Classic Puzzle Medium
Tags: Encoding, Compression
Calculate the byte pair encoding of an input string.
Byte pair encoding is a basic data compression algorithm. Starting with an input string, we repeatedly replace the most common pair of consecutive bytes (characters) with a new, unused byte. We will refer to these replacement bytes as non-terminal bytes (represented by upper-case letters) and bytes from the original input string as terminal bytes (represented by lower-case letters).
The algorithm terminates when no pair of consecutive bytes is repeated anywhere in the modified string. Since each iteration reduces the length of the string by at least 2, the algorithm will definitely terminate.
We will use the recursive version of the algorithm, in which replaced pairs can include non-terminal characters. (Note: this algorithm generates a context-free grammar: https://en.wikipedia.org/wiki/Context-free_grammar)
For a more detailed explanation, see https://en.wikipedia.org/wiki/Byte_pair_encoding
If, at an iteration step in the algorithm, there is more than one byte pair with highest frequency, we choose the first (leftmost) pair.
For the non-terminal characters, we start with Z and work our way backwards through the alphabet.
We need to keep track of the replacement "rules" (and their order) so that the original string can be reconstructed.
Input string: aaabdaaabac
Step 1:
- the most common byte pair is aa (note: we only count (and replace) non-overlapping repetitions, so there are 2 occurrences of this byte pair)
- first non-terminal character = Z => replace all instances of aa with Z
- new rule: Z = aa
- new string: ZabdZabac
Step 2:
- the most common byte pair is Za (note: Za and ab both occur twice, so we choose the leftmost)
- second non-terminal character = Y => replace all instances of Za with Y
- new rule: Y = Za
- new string: YbdYbac
Step 3:
- the most common byte pair is Yb (2 occurrences)

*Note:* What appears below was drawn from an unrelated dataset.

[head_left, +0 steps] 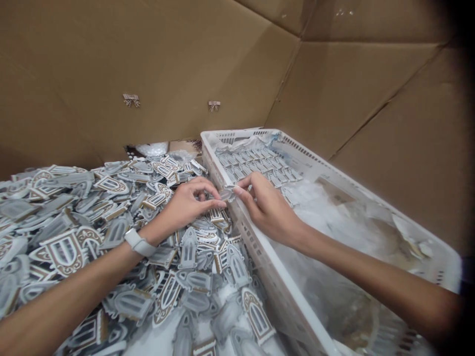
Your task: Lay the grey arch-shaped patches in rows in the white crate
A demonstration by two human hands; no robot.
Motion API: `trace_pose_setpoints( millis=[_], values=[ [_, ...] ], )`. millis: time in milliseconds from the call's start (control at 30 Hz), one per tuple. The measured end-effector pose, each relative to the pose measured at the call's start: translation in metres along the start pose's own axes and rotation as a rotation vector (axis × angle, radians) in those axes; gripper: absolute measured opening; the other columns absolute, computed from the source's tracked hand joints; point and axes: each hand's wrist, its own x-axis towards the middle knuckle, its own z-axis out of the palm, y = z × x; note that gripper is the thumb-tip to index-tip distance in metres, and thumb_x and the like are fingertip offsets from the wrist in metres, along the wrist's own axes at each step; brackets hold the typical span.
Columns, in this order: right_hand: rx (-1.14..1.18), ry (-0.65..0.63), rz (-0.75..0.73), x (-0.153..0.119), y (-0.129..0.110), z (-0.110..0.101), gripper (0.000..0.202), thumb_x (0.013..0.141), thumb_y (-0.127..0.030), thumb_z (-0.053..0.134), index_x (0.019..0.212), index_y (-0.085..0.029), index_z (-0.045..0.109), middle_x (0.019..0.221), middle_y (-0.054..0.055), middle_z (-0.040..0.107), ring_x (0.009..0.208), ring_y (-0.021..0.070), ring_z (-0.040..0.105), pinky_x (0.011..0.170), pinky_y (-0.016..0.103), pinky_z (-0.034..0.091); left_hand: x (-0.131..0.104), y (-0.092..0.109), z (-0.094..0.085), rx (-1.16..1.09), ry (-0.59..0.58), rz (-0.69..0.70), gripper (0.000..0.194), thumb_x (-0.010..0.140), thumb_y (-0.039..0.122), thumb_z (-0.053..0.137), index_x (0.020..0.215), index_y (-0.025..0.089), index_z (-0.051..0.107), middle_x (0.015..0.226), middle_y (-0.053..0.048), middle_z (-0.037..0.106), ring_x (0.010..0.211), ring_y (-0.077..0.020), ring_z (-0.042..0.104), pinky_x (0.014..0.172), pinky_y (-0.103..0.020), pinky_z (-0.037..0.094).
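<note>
Between my two hands, over the near rim of the white basket (pixel 260 237), is a small grey arch-shaped piece (pixel 227 193). My right hand (pixel 265 205) pinches its right end between thumb and fingers. The thumb and fingertips of my left hand (pixel 198 198) come together at its left end; a white watch band is on that wrist. Left of the basket lies a big loose pile of similar arched pieces (pixel 67 252), grey on one side and patterned white and brown on the other. Inside the basket, rows of pieces (pixel 256 160) lie at the far end.
Clear plastic film (pixel 322 222) covers part of the basket's inside. Tall cardboard walls (pixel 156 64) rise behind and to the right, with two small bow-shaped pieces (pixel 131 100) on the back one. Bubble wrap (pixel 152 149) shows through a gap behind the pile.
</note>
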Motion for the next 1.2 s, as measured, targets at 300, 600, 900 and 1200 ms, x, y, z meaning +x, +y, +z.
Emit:
trace_pose_setpoints(
  millis=[300,600,900,1200],
  values=[
    [0.007,0.001,0.004,0.000,0.000,-0.001,0.021,0.112,-0.041,0.047,0.104,-0.024,0.055,0.108,0.008,0.069,0.097,0.0246,0.062,0.080,0.037,0.045,0.003,-0.001,-0.003,-0.011,-0.015,-0.010,0.029,0.083,0.051,0.085,0.078,0.023,0.078,0.100,-0.005,0.070,0.087,-0.0190,0.061,0.079,-0.032,0.045],
    [0.012,0.003,0.002,-0.001,-0.001,0.000,0.020,0.112,-0.040,0.047,0.106,-0.023,0.057,0.109,0.008,0.069,0.097,0.0239,0.062,0.078,0.036,0.044,0.003,-0.002,-0.007,-0.243,0.204,-0.134,0.033,0.082,0.054,0.087,0.087,0.022,0.078,0.096,-0.004,0.073,0.088,-0.0170,0.062,0.081,-0.030,0.045],
    [0.014,0.007,-0.004,-0.001,0.000,0.000,0.020,0.112,-0.039,0.048,0.104,-0.023,0.056,0.110,0.008,0.068,0.096,0.0232,0.062,0.079,0.036,0.044,0.005,-0.005,-0.007,-0.490,0.308,-0.244,0.034,0.080,0.048,0.091,0.092,0.019,0.077,0.088,-0.001,0.069,0.061,-0.0071,0.044,0.054,-0.024,0.031],
    [0.019,0.000,0.008,0.000,0.000,0.001,0.023,0.112,-0.042,0.047,0.106,-0.022,0.057,0.109,0.008,0.067,0.097,0.0231,0.061,0.081,0.036,0.043,0.005,0.004,-0.003,-0.555,0.193,-0.214,0.027,0.099,0.041,0.070,0.092,0.022,0.052,0.099,-0.008,0.084,0.048,-0.0052,0.043,0.053,-0.023,0.033]
  ],
)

- third non-terminal character = X => replace all instances of Yb with X
- new rule: X = Yb
- new string: XdXac
There are now no repeated byte pairs, so the algorithm terminates.
The final string is XdXac
, and the production rules are (note: order is important):
Z = aa
Y = Za
X = Yb
Note that in general either of the characters on the right-hand side of a rule can be terminal or non-terminal, so this grammar is not regular or even linear.

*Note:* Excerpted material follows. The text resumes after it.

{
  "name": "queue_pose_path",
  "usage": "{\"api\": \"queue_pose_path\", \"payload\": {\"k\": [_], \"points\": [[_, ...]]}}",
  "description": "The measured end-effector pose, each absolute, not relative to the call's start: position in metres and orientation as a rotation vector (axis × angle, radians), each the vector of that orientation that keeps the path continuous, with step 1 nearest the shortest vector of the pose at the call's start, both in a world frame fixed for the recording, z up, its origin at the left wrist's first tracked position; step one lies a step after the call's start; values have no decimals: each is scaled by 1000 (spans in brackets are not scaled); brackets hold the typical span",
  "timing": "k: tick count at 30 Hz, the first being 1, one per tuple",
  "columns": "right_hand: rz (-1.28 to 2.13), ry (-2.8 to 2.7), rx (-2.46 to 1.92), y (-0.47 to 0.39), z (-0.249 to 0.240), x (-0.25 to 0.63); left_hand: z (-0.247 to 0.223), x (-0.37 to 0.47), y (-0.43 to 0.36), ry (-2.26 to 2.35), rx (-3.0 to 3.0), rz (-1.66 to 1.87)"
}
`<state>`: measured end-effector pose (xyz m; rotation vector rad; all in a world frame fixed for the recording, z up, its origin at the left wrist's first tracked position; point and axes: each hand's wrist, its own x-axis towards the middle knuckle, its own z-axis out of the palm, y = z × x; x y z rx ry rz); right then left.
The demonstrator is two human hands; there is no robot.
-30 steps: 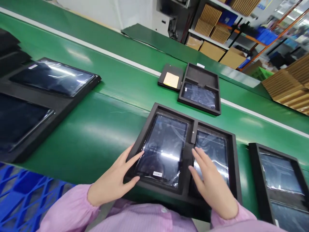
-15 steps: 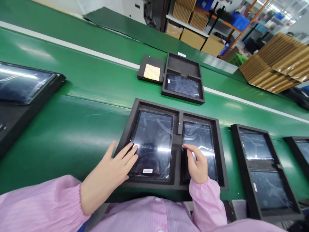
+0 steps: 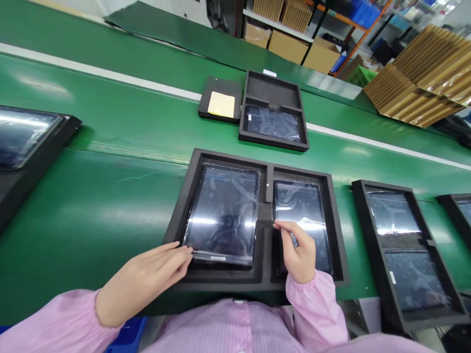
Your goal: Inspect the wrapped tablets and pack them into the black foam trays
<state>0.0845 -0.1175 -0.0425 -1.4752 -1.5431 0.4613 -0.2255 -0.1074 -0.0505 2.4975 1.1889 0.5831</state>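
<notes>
A black foam tray with two compartments lies in front of me on the green surface. Its left compartment holds a film-covered screen, whose near edge looks slightly raised. The fingertips of my left hand touch that screen's lower left corner, fingers pressed together; what they pinch is too small to make out. A second film-covered screen sits in the right compartment. My right hand is closed over its left edge, thumb and fingertips together, and anything between them is hidden.
Behind the tray stand a smaller black tray with one screen and a dark box bearing a yellow dotted sheet. More trays with screens lie at the left and right. Cardboard dividers are stacked at the back right.
My left hand has moved down and left to the screen's lower corner, its fingers drawing together. The left screen's near edge has shifted up from the tray wall. My right hand stays at the right screen.
</notes>
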Motion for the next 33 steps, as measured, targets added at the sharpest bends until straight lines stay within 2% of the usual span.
{"api": "queue_pose_path", "payload": {"k": [5, 9, 15, 21, 24, 30, 33], "points": [[568, -1258, -1513, -119, -44, 84, -67, -223, -124, 1615, 1912, 817], [712, -1243, -1573, -119, -44, 78, -81, -219, -144, 1683, 1618, 954], [637, -1615, -1656, -123, -36, 65, -97, -223, -150, 1679, 1641, 1071], [608, -2105, -1595, -124, -30, 56, -110, -241, -150, 1789, 1869, 966], [474, -2209, -1624, -120, -33, 53, -114, -242, -153, 1821, 1935, 901], [-37, -2363, -1752, -100, -43, 41, -112, -243, -154, 1797, 2165, 694], [-138, -2382, -1849, -94, -45, 35, -109, -245, -153, 1785, 2213, 637]]}}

Due to a CG limitation the input is given to you split into several chunks. First combine these chunks into a single-line string, then perform the above algorithm.
- First line: 2 integers
N
M
: the number of linesN
to follow, and the widthM
of each line. - Next N lines: the INPUT_STRING split into chunks of width
M
- First line: the encoded OUTPUT_STRING
- Next lines: the production rules in the form
Z = c1c2
, whereZ
is a non-terminal character and theci
are either terminal or non-terminal characters.
- 2 <=
N
*M
= length of INPUT_STRING <=1000
1 11
aaabdaaabac
XdXac
Z = aa
Y = Za
X = Yb